Dr. Hansen recommends hospitals develop an oversight process to determine not only what treatment is being provided, but also who is providing the treatment to the patient. By stepping back and recognizing where each patient is receiving care, providers can determine if there are better ways for a patient to receive the proper care from the appropriate physician. Also, by directly targeting unnecessary variation, there is no need to blame someone for the failure of care delivery; rather, the variation itself becomes the common enemy and the solution to providing the best possible care can be formulated.

2. Overtreatment — " We are delivering too much low-value or no-value care." A hospital's EHR may also contribute to overtreatment or inappropriate care. "Unfortunately, it is often common that we inadvertently make it easy for clinicians to do the wrong thing," Dr. Hansen said. For example, physicians may order an inappropriate medication, diagnostic test or procedure because an EHR system isbdriving them to do so.. . For example, Dr. Hansen notes physicians often encounter automated decision-making in an EHR system that can inadvertently push them to choose the wrong treatment. This is a big problem, because, as many hospitals are aware, one false treatment or test can lead to unnecessary spending and increased utilization costs downstream.

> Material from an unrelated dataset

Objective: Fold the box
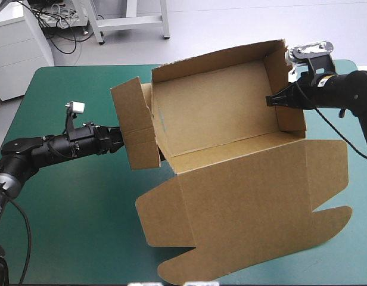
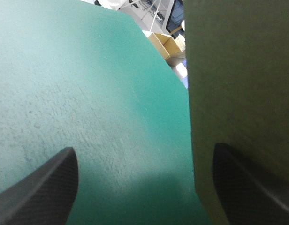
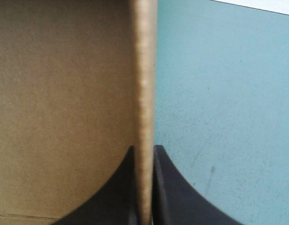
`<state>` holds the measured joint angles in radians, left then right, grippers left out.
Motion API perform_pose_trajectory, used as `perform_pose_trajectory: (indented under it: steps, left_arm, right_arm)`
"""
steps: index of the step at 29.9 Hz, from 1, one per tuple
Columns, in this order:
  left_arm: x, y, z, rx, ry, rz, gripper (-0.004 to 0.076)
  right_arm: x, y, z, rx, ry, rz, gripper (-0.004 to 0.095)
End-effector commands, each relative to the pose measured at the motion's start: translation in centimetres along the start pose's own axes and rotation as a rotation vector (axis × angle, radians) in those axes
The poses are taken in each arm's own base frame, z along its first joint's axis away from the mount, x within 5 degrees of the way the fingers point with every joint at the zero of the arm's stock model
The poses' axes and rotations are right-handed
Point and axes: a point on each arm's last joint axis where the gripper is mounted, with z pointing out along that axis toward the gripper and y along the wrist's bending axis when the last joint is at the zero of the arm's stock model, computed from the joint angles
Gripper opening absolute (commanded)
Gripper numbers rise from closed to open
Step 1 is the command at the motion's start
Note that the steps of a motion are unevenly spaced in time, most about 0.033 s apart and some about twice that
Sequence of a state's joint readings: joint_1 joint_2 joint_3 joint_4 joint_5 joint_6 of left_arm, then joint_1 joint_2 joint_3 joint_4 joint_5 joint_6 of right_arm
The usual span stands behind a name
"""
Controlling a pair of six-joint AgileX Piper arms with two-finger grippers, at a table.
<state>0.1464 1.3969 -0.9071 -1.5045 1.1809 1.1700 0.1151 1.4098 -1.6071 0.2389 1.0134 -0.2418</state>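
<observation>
Right gripper (image 3: 143, 147) first: its black fingers (image 3: 177, 187) are pinched almost together on the edge of the brown board, one on each face, so it's got a proper hold on the box (image 1: 231, 119). In the high view that's the right wall (image 1: 288, 95) of the tray, upper right of the frame, standing upright.

Left gripper (image 2: 144, 147) is the opposite. Its fingers (image 2: 46, 187) stand wide apart with bare teal-green cover (image 1: 70, 202) between them. A brown panel sits just past one finger, with nothing squeezed. From above, its tip is tucked behind the end flap (image 1: 136, 125) at the tray's left end, left of centre.

The box itself sits in the middle and upper middle of the frame, tray open with the back and right walls up. The lid (image 1: 243, 208) lies flat, running down toward the lower edge.
</observation>
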Motion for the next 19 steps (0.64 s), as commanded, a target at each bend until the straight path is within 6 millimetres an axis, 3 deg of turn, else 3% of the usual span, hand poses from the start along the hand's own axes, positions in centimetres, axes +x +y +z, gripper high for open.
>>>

Providing patients the most up-to-date, streamlined process of care is often easier said than done. Because EHR systems contain so much information, some of which is outdated or no longer relevant, they can inadvertently cause a physician to choose a wrong treatment plan or a more expensive medication option. It is no surprise providers and insurers want to control a patient's entire path of care, from coming into a hospital to picking up a prescription on the way home, to ensure they receive the best care possible at the lowest cost. Big mergers and consolidation will be on the forefront of 2018, but all hospitals stand to gain from creating and managing efficient clinical processes.